Dropping her work, Mrs. Clark, Ann Rogers, a descendant of the martyr of Smithfield, and heir through generations of "iron in the blood and granite in the backbone," looked into the approaching, luminous eyes.
"I hope my son has been a credit to his country?"
"A credit?" exclaimed Jonathan. "Why, mother, Lord Dunmore has offered him a commission in the British army!"
"But I cannot take it," rejoined George Rogers, bending to press a kiss on the cheek of his brown-eyed little mother. "Lord Dunmore means right, but he is misunderstood. And he swears by the King."
"And do we not all swear by the King?" almost wrathfully exclaimed John Clark, the father, entering the opposite door at this moment.
"Who has suffered more for the King than we self-same Cavaliers, we who have given Virginia her most honourable name—'The Old Dominion'? Let the King but recognise us as Britons, entitled to the rights of Englishmen, and we will swear by him to the end."
It was a long speech for John Clark, a man of few words and intensely loyal, the feudal patriarch of this family, and grandson of a Cavalier who came to Virginia after the execution of Charles I. But his soul had been stirred to the centre, by the same wrongs that had kindled Patrick Henry and Thomas Jefferson. These were his friends, his neighbours, who had the same interests at stake, and the same high love of liberty.
"If the King would have us loyal, aye, then, let him be loyal to us, his most loyal subjects. Did not Patrick Henry's father drink the King's health at the head of his regiment? Did not Thomas Jefferson's grandsires sit in the first House of Burgesses in the old church at Jamestown, more than a century before the passage of the Stamp Act? And who swore better by the King? None of us came over here from choice! We came because we loved our King and would not bide his enemies."
George Rogers Clark looked approvingly at his father, and yet, he owed fealty to Lord Dunmore. Even as a stripling he had been singled out for favours.
"I see the storm gathering," he said. "If I choose, it must be with my people. But I need not choose,—I will go to Kentucky."
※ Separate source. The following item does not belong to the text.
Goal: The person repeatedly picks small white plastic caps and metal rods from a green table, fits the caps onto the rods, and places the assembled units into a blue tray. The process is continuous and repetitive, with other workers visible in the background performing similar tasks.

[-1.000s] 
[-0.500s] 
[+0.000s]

It was the selfsame thought of Daniel Boone.
"But here are the children!"
Nine-year-old Lucy danced to her brother, William still clung to his hand, and their bright locks intermingled.
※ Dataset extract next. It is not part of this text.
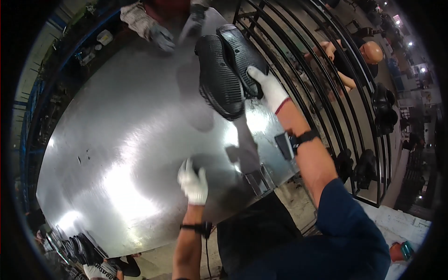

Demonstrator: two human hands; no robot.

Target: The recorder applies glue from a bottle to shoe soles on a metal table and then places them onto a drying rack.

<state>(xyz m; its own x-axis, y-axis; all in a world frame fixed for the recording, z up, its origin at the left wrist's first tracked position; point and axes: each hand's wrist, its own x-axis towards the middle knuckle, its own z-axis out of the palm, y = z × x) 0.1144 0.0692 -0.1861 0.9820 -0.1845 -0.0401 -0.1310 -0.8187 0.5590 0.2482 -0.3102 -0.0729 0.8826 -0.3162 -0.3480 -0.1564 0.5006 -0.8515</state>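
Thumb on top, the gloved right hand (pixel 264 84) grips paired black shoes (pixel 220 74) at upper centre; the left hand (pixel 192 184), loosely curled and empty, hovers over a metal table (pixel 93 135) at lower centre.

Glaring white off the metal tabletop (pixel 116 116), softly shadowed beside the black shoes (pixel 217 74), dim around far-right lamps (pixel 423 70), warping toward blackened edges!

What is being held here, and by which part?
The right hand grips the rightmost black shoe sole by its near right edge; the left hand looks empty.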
"Three red-headed Clarks," laughed the teasing Jonathan.
More than a century since, the first John Clark settled on the James, a bachelor and tobacco planter. But one day Mary Byrd of Westover tangled his heart in her auburn curls. In every generation since, that red hair had re-appeared.
"A strain of heroic benevolence runs through the red-headed Clarks," said an old dame who knew the family. "They win the world and give it away."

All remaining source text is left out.